信金ネットの観光客増 27年度実績7500人
全国の信用金庫ネットワークを活用した県内への観光誘客が拡大している。きのくに信金(本店=和歌山市本町、田谷節朗理事長)は、県や新宮信金と連携して地域活性化を図る「オールわかやま」を立ち上げて7年。信金のツアーによる平成27年度の来県者数は、26年度までの5年間の合計の半数以上に達するまで伸びている。
きのくに信金は21年3月、県と地域活性化の連携協力に関する協定を結び、新宮信金を含む3者で「オールわかやま」を発足。閑散期の旅行客誘致やリピーターの確保などを目指し、地域活性化に取り組んでいる。
全国267信金のネットワークを活用し、各信金が年金受給者などを対象に企画するツアーの行き先に和歌山を提案してもらうため、これまでに全国の信金への訪問PRや、信金職員を招いた下見旅行などの企画を実施してきた。

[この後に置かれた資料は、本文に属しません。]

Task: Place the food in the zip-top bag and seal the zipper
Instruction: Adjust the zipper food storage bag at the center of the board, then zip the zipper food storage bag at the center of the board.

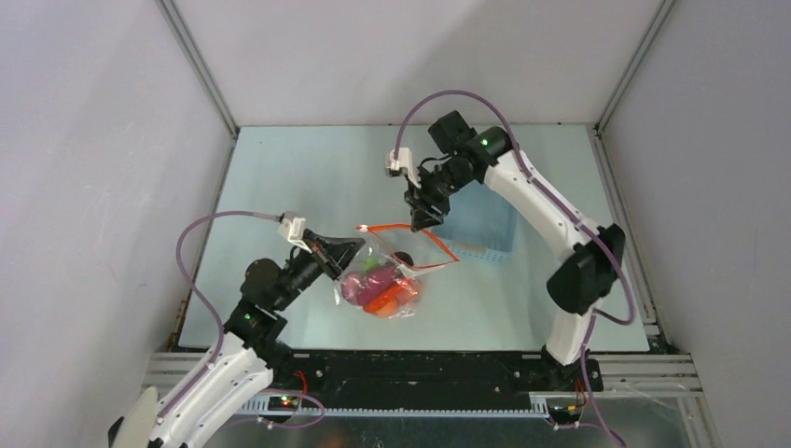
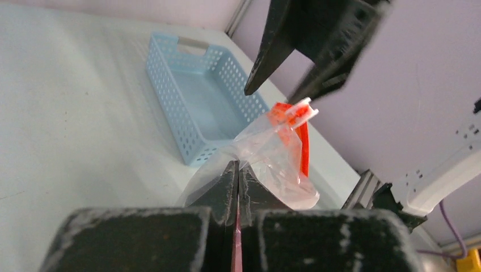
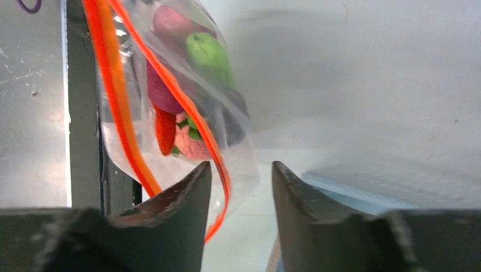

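Note:
The clear zip-top bag (image 1: 401,271) hangs lifted above the table, with the food (image 1: 378,291) inside it: red, orange and purple pieces, plus a green one (image 3: 209,56) seen through the plastic. My left gripper (image 1: 350,252) is shut on the bag's left edge; clear film (image 2: 272,147) is pinched between its fingers (image 2: 238,167). The red-orange zipper (image 1: 424,245) gapes open. My right gripper (image 1: 422,220) stands open just above the mouth. In the right wrist view the zipper strip (image 3: 218,156) runs beside the gripper's (image 3: 241,170) left finger, inside the gap, not pinched.
A light-blue perforated basket (image 1: 485,233) stands behind and to the right of the bag, under the right arm; in the left wrist view the basket (image 2: 195,90) looks empty. Grey walls and metal rails frame the pale table (image 1: 280,187).

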You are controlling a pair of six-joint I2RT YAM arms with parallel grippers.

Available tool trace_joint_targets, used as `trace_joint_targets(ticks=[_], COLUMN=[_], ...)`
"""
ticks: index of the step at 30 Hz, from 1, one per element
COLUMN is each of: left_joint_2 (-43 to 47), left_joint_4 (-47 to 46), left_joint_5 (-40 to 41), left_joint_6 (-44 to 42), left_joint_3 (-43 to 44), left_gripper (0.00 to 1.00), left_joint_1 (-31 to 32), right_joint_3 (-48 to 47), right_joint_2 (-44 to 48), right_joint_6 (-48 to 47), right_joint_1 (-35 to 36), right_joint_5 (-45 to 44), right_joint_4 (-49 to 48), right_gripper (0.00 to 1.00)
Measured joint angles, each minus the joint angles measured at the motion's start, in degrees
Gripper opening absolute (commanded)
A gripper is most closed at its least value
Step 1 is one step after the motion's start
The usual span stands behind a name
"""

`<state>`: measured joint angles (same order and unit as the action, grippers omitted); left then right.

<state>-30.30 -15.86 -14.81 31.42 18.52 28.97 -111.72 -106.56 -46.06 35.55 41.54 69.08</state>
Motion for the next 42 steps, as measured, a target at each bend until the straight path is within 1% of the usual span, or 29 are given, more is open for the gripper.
trace_joint_targets(ticks=[2,3,8,10,14,18,22,28,30,31,32,34,35,36,37,38,42], left_joint_2=[2.43,3.04,4.00,4.59,6.01,6.47,6.49,7.32,7.61,7.67,7.74,7.85,7.87,7.87,7.87,7.89,8.31], left_joint_4=[1.53,2.73,8.11,9.57,11.98,12.22,12.28,12.28,12.33,12.33,12.35,12.35,12.35,12.35,12.37,12.37,12.39], left_joint_5=[3.80,5.57,11.10,12.24,14.43,14.69,14.62,14.16,14.12,14.08,14.03,14.01,14.01,14.03,14.05,14.05,13.97], left_joint_6=[0.70,1.16,2.32,2.78,3.21,3.21,3.17,3.15,3.15,3.15,3.13,3.13,3.13,3.13,3.10,3.13,3.10], left_joint_3=[0.09,0.37,0.79,0.83,1.70,1.95,1.95,1.95,1.92,1.92,1.92,1.92,1.92,1.95,1.92,1.92,1.92], left_gripper=[0.00,0.00,0.00,0.00,0.00,0.00,0.00,0.00,0.00,0.00,0.00,0.00,0.00,0.00,0.00,0.00,0.00], left_joint_1=[2.34,3.21,5.35,5.77,6.29,6.75,7.15,7.30,7.34,7.34,7.37,7.41,7.41,7.41,7.41,7.43,7.48], right_joint_3=[3.61,5.95,17.35,22.60,31.52,33.05,33.05,31.10,29.73,29.33,28.83,28.30,28.09,27.85,27.65,27.50,26.14], right_joint_2=[3.82,6.23,18.56,23.63,31.04,30.71,27.67,22.47,20.76,20.24,19.69,19.06,18.80,18.60,18.47,18.45,18.38], right_joint_6=[1.46,2.62,7.65,9.88,14.82,18.73,20.61,21.42,21.59,21.64,21.77,21.84,21.73,21.68,21.70,21.35,20.98], right_joint_1=[1.90,3.34,10.99,13.03,15.61,18.16,18.99,18.99,18.99,18.99,18.99,19.04,19.04,19.04,19.04,19.06,19.12], right_joint_5=[-1.36,-2.14,-6.27,-7.10,-8.59,-12.17,-14.75,-15.43,-15.37,-15.34,-15.26,-14.95,-14.62,-14.19,-13.73,-13.44,-11.26], right_joint_4=[-3.17,-5.44,-18.88,-25.40,-38.42,-47.95,-53.57,-54.23,-53.86,-53.83,-53.75,-53.59,-53.44,-53.07,-52.70,-52.43,-49.55], right_gripper=[0.62,0.63,0.77,0.80,0.80,0.80,0.77,0.68,0.62,0.54,0.49,0.24,0.18,0.05,0.01,0.00,0.00])
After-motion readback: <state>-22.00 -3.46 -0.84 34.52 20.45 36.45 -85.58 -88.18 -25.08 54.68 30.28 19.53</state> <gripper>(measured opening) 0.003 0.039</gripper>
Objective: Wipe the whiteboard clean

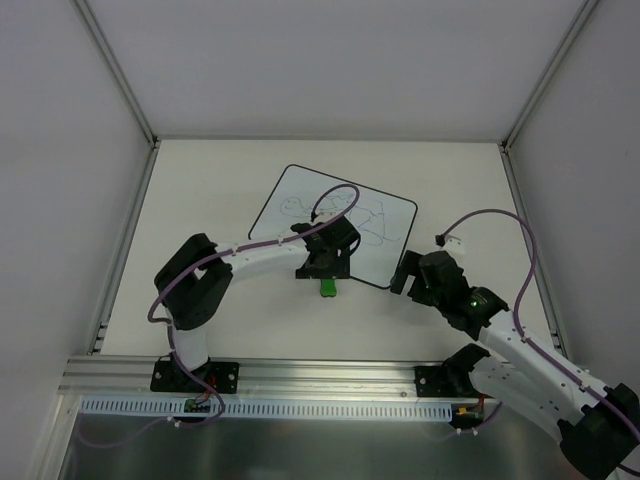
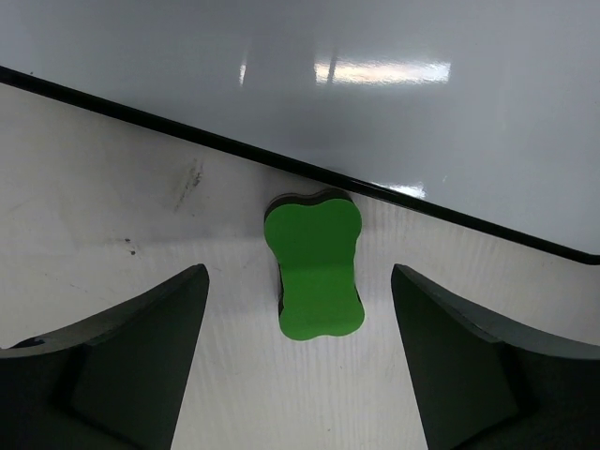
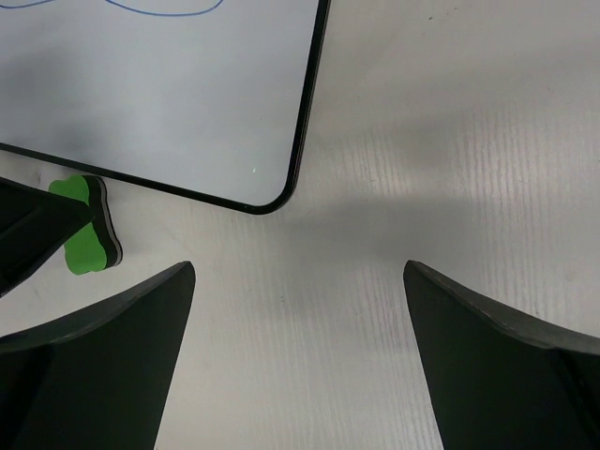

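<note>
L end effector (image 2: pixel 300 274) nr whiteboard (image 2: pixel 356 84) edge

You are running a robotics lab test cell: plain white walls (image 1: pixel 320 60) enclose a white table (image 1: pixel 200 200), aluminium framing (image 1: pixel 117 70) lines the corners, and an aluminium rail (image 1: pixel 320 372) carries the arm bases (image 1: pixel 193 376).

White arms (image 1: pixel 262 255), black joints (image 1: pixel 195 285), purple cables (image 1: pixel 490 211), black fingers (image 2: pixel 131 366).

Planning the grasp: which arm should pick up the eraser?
Left. The left gripper, open, straddles the green eraser from above. The right gripper is off by the whiteboard corner.
</note>
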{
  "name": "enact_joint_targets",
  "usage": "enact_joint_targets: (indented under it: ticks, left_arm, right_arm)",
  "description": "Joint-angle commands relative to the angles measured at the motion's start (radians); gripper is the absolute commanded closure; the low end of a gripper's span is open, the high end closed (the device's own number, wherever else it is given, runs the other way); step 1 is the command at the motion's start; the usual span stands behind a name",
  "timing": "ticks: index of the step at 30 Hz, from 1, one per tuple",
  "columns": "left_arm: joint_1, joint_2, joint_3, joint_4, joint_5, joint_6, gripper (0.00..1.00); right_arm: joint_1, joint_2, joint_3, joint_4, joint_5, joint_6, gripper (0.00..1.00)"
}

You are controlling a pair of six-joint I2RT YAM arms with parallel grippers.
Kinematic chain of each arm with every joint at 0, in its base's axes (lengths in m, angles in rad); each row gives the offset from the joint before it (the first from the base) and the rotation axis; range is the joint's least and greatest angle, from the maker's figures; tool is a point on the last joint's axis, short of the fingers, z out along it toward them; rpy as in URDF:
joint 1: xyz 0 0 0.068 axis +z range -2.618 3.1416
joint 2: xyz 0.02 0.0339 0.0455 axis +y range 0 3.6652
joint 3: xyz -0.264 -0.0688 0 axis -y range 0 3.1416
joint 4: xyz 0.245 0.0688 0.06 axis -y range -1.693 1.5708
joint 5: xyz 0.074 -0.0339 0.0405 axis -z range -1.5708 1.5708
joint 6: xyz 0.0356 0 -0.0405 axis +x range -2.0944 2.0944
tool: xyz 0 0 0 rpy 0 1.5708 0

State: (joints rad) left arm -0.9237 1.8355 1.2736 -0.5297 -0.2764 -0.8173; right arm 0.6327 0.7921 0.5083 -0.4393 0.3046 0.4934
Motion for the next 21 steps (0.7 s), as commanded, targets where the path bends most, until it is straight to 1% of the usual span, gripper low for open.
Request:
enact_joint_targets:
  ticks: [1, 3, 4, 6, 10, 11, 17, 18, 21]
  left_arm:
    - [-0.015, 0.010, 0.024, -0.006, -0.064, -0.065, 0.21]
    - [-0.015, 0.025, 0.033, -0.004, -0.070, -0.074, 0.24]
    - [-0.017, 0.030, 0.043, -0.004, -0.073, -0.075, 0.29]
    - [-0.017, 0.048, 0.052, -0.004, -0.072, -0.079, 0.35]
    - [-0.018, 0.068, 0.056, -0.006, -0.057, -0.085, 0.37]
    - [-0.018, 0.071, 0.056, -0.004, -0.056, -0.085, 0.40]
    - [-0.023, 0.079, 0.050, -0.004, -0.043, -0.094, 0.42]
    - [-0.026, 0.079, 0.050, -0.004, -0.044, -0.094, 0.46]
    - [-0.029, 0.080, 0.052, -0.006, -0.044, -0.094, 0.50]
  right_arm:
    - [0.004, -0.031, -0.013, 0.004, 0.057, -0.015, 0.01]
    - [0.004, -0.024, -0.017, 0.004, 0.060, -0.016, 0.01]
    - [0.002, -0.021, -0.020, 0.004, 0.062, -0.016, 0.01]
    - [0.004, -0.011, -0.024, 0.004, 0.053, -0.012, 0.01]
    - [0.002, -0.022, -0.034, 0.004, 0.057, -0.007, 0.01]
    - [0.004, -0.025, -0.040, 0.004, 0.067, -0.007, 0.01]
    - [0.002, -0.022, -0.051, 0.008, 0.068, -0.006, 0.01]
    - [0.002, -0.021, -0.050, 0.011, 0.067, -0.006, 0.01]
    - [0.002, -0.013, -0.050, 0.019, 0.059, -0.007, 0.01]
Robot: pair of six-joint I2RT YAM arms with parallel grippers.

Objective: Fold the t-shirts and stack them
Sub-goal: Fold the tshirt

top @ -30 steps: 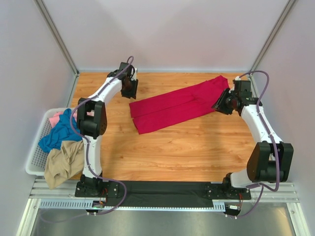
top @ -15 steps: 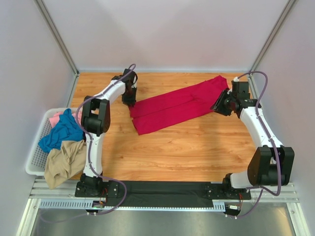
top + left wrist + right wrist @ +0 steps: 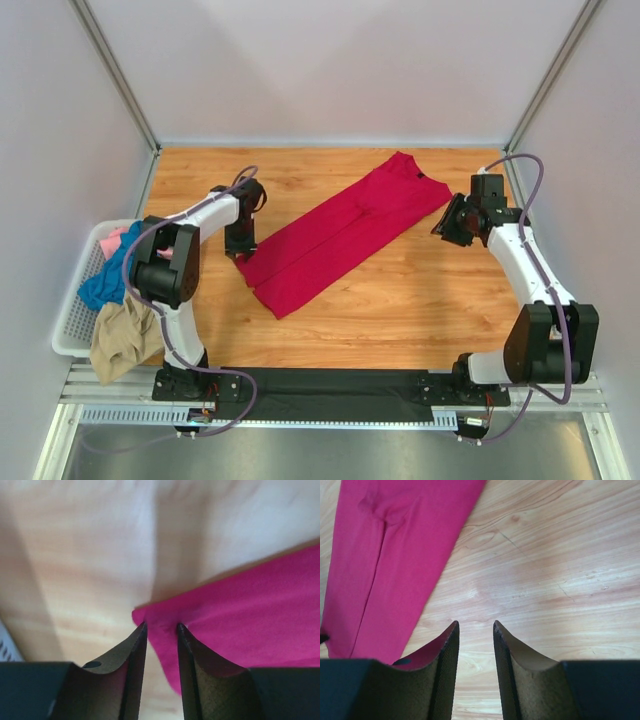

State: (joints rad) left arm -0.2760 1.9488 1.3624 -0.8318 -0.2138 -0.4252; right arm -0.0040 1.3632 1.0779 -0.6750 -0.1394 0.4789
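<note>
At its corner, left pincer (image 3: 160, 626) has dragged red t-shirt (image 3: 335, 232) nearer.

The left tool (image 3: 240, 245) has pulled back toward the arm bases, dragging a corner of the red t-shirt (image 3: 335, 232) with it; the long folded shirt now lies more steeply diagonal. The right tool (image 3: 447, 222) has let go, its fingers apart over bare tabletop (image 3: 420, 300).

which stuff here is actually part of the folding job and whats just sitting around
Part of the job:
- red t-shirt, folded into a long strip on the table
- blue t-shirt, pink t-shirt and tan t-shirt, heaped in the basket

Just there:
- white basket
- wooden table
</note>
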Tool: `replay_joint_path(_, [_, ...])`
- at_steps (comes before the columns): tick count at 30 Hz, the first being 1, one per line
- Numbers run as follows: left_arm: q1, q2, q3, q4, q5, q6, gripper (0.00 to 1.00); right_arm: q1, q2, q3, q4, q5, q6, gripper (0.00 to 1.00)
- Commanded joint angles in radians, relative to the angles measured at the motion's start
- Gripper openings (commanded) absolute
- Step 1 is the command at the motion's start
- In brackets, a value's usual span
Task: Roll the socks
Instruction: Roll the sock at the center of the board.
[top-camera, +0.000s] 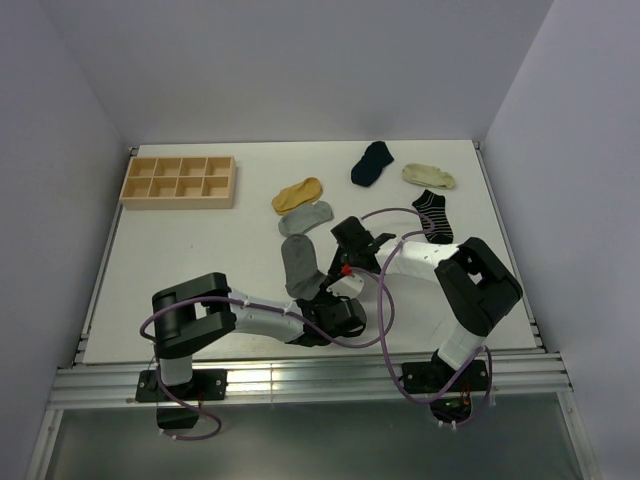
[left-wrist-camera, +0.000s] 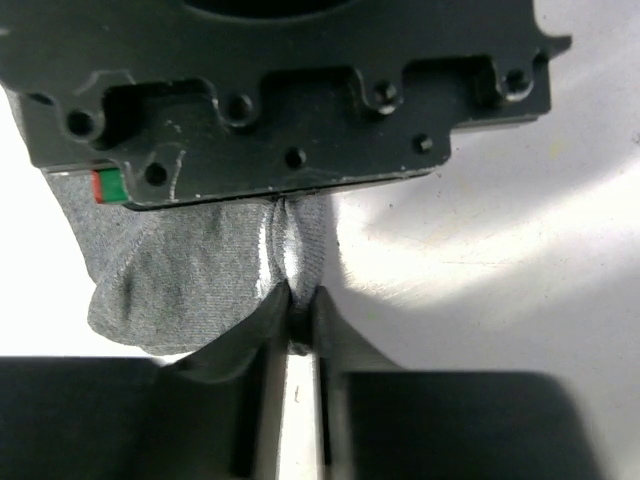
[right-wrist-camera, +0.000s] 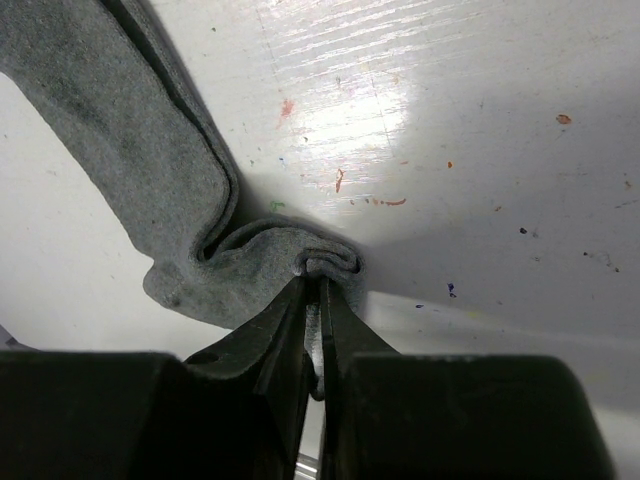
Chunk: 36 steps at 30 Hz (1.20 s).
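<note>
A dark grey sock (top-camera: 298, 260) lies near the middle of the table, with both grippers at its near end. My left gripper (top-camera: 320, 298) (left-wrist-camera: 298, 312) is shut on a pinched ridge of the dark grey sock (left-wrist-camera: 190, 270). The black body of the right gripper (left-wrist-camera: 290, 90) fills the top of the left wrist view, just beyond that pinch. My right gripper (top-camera: 338, 274) (right-wrist-camera: 320, 282) is shut on a bunched fold at the end of this sock (right-wrist-camera: 130, 150), which trails off to the upper left.
Beyond the grippers lie a mustard-yellow sock (top-camera: 297, 193), a light grey sock (top-camera: 305, 218), a navy sock (top-camera: 372, 162), a cream sock (top-camera: 428, 176) and a black-and-white striped sock (top-camera: 433, 215). A wooden compartment tray (top-camera: 178, 181) sits at the back left.
</note>
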<state>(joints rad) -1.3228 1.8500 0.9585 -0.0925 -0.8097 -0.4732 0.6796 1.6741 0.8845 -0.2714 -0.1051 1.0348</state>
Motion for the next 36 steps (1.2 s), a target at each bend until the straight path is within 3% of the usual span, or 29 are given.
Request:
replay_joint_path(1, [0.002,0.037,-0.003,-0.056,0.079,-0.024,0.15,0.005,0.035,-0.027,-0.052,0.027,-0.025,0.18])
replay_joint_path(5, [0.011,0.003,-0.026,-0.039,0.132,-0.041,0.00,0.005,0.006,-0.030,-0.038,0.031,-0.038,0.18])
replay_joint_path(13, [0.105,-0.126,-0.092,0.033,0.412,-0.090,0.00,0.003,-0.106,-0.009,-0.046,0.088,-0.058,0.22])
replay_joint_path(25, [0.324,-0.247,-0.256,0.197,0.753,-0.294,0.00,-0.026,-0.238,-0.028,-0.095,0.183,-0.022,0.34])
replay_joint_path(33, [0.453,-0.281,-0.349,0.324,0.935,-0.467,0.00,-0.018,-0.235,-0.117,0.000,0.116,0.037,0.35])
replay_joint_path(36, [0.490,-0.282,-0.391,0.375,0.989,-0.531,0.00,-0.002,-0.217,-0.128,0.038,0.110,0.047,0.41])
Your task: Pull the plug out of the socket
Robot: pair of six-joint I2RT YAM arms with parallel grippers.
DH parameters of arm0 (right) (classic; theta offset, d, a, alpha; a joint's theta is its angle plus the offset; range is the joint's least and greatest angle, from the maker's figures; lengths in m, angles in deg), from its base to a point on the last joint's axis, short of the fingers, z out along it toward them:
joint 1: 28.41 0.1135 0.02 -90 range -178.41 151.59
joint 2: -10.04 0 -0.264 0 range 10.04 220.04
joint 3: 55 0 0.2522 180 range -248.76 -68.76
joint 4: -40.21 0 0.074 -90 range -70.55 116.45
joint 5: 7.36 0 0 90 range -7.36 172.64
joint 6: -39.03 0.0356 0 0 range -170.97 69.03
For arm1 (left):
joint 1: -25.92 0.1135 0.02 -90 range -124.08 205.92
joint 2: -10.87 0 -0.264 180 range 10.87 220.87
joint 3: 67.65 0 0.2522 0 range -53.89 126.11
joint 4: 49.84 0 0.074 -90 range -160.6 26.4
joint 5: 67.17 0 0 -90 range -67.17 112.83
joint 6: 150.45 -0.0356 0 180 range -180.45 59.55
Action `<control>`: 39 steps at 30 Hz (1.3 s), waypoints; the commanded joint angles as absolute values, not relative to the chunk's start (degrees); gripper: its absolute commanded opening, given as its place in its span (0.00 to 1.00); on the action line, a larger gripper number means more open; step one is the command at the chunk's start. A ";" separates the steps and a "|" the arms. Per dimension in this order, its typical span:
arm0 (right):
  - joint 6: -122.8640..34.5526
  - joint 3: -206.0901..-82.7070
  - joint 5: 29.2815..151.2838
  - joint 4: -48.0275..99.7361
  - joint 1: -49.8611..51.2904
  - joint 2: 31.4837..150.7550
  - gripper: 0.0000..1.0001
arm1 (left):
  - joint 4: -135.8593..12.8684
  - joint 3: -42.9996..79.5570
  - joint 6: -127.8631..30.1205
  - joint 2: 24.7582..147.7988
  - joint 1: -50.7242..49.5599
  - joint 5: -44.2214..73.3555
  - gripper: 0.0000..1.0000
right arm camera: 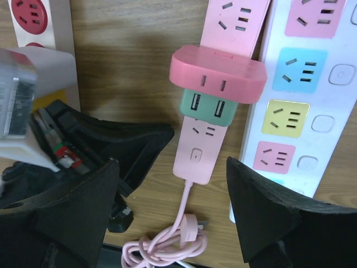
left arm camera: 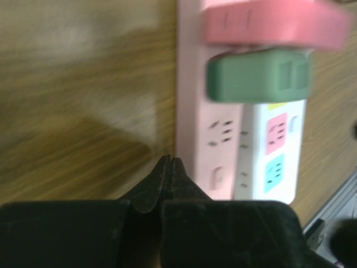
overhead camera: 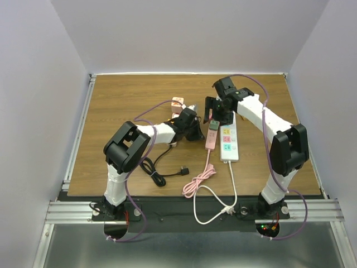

26年度までの5年間の実績は、全国41信金のツアーで来県者約1万4000人だったが、本年度は19信金から約7500人を見込んでおり、本年度だけで5年間の来県者数の半数を超えている。
今月8日、海南市藤白の酒造会社、㈱中野BCをツアー客が訪問し、きのくに信金の職員7人が一行を歓迎。豊田信金(愛知県)が年金受給者向けに企画した1泊2日のバスツアー「とよしんまごころツアー」の一環で、1月13日から3月15日にかけて、約3000人が21班に分かれて来県した。
8、9日には17班目の約160人が訪れ、初日の8日、黒潮市場(和歌山市毛見、和歌山マリーナシティ内)で昼食を済ませた一行が中野BCへ。きのくに信金の職員は、同社の玄関口に法被姿で並び、「ようこそ和歌山へ!!」と記した横断幕を手に笑顔で出迎えた。
来年度もすでに、広島信金、東京シティ信金、神戸信金など6信金が旅行先に和歌山を提案している。九度山ゆかりの戦国武将・真田幸村が主人公のNHK大河ドラマ「真田丸」を中心に誘客し、3000人以上が来県する見込み。
きのくに信金の小山敦美常務理事は「来県されるお客さまには、和歌山の名所や食べ物を心おきなく楽しんでもらいたい」と期待し、「心に残る旅行にすることで、リピーターを増やしていければ。今後も新しいおもてなしを考えていきたい」と展望を話していた。